§ EXERCISE
Begin at the top of the records below and return each line exactly through the line with "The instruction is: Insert". Skip pictures.

--------------------

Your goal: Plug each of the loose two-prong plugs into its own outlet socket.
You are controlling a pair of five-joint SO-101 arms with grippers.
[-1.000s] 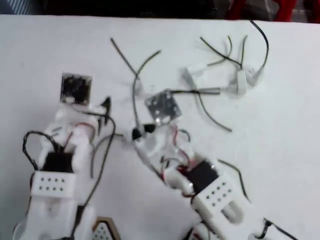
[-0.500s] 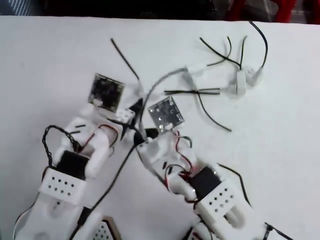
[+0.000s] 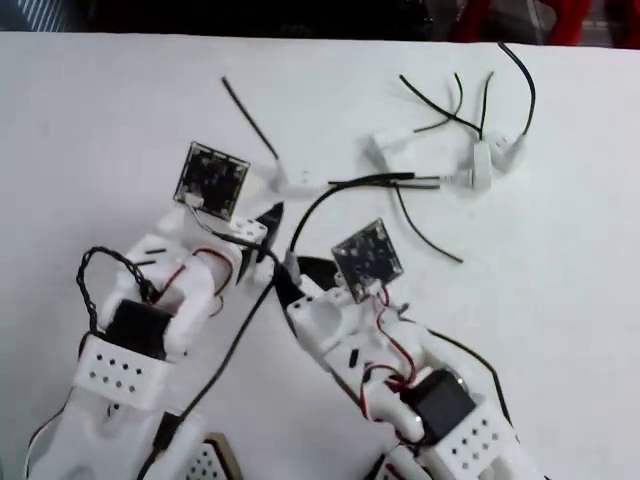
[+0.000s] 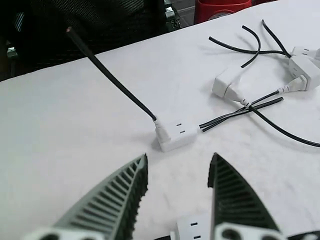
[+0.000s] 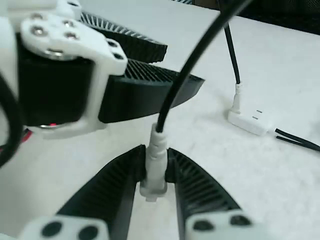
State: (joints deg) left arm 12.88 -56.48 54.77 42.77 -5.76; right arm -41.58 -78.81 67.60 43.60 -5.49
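Right hand (image 5: 155,151) pinches what looks like a plug (image 5: 154,174)

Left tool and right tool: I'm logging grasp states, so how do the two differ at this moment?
The left tool is open with nothing between its fingers; the right tool is shut on a white plug. A black cord rises from the right tool's grasp; none from the left tool. Both have black ribbed fingers.
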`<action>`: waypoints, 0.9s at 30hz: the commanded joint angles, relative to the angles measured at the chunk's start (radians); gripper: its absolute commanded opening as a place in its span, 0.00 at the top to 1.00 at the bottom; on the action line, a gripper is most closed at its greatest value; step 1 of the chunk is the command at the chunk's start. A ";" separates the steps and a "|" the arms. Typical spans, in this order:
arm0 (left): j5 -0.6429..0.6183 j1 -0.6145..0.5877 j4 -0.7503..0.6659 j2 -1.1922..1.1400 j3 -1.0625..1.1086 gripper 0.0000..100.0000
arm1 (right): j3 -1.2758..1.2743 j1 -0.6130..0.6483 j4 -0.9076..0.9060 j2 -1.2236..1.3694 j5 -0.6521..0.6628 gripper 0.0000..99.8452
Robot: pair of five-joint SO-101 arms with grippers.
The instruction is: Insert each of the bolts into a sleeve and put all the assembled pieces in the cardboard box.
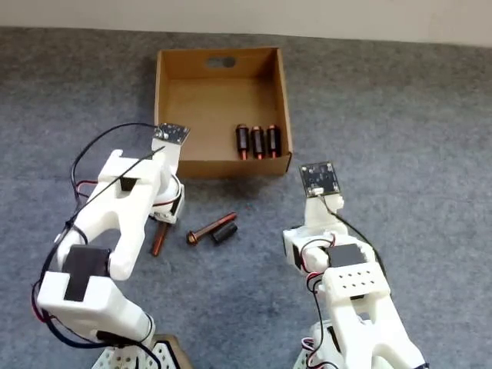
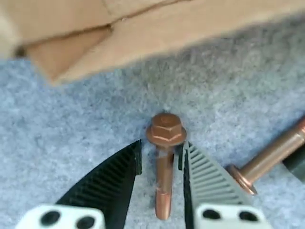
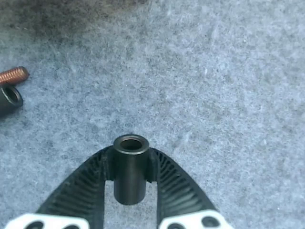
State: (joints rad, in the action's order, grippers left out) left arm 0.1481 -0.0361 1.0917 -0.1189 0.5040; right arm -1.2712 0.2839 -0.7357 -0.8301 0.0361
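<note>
Left pincer [image 2: 162, 147]: slightly open, straddling the bolt [image 2: 165, 131] at its shank, not pinching yet.
Bolt: flat on the carpet [image 2: 71, 119], near the box [image 2: 190, 28].
Right pincer [image 3: 129, 153]: clamped on a sleeve [image 3: 129, 171], bore visible.
Handling: the bolt looks rigid, smooth and prone to rolling. Take it mid-shank, leaving the threaded end free.

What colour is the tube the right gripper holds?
The sleeve in the right gripper is black, clearest in the right wrist view.
</note>
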 commanded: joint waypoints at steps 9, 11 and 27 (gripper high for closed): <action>0.002 -0.008 0.006 -0.150 -0.142 0.86 | 0.004 -0.012 0.018 -0.013 -0.006 0.99; 0.002 -0.008 0.006 -0.154 -0.142 0.90 | 0.004 -0.012 0.018 -0.013 -0.006 0.99; 0.008 -0.013 0.112 0.047 -0.087 0.99 | 0.004 -0.013 0.018 -0.021 -0.006 0.99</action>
State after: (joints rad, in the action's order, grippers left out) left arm 0.1481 -0.0299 1.1792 -0.1926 0.4043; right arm -1.2712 0.2839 -0.7357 -0.8301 0.0361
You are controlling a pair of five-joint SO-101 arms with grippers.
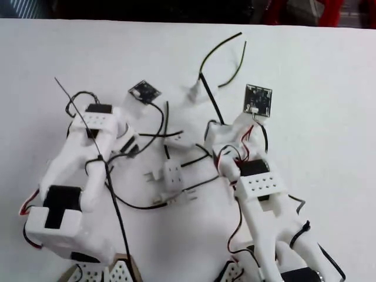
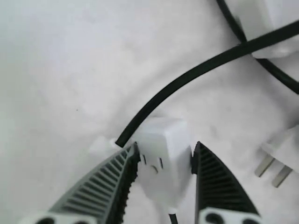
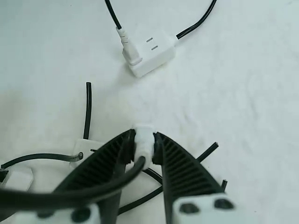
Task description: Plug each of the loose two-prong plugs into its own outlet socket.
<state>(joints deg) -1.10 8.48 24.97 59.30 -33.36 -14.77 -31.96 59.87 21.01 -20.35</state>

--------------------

§ RESPONSE TO THE TASK
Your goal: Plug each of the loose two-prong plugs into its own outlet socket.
You are controlling a pair of five-joint SO-101 arms with grippers.
[-1.000s] 
[-0.500s] 
[+0.000s] 
[+0.000s] 
[+0.000s] 
State: (joints deg) left arm 12.88 -56.48 54.77 42.77 -5.76; right arm -41.58 -78.81 67.60 43.60 -5.49
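Right hand (image 5: 155,151) pinches what looks like a plug (image 5: 154,174)

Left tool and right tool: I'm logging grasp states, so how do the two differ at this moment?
The left tool is open with nothing between its fingers; the right tool is shut on a white plug. A black cord rises from the right tool's grasp; none from the left tool. Both have black ribbed fingers.
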`<action>`: waypoints, 0.9s at 30hz: the commanded joint angles, relative to the angles measured at the chunk's start (radians); gripper: its absolute commanded opening as a place in its span, 0.00 at the top to 1.00 at the bottom; on the action line, a gripper is most closed at its greatest value; step 1 of the chunk is the command at the chunk's start. A ";" separates the steps and a "|" the arms. Typical spans, in this order:
arm0 (left): j5 -0.6429..0.6183 j1 -0.6145..0.5877 j4 -0.7503..0.6659 j2 -1.1922..1.1400 j3 -1.0625..1.1086 gripper 0.0000..100.0000
arm1 (right): j3 -1.2758..1.2743 j1 -0.6130..0.6483 j4 -0.9076..0.9060 j2 -1.2236..1.3694 j5 -0.6521..0.6628 gripper 0.0000..99.8452
Robot: pair of five-joint SO-101 arms with grippers.
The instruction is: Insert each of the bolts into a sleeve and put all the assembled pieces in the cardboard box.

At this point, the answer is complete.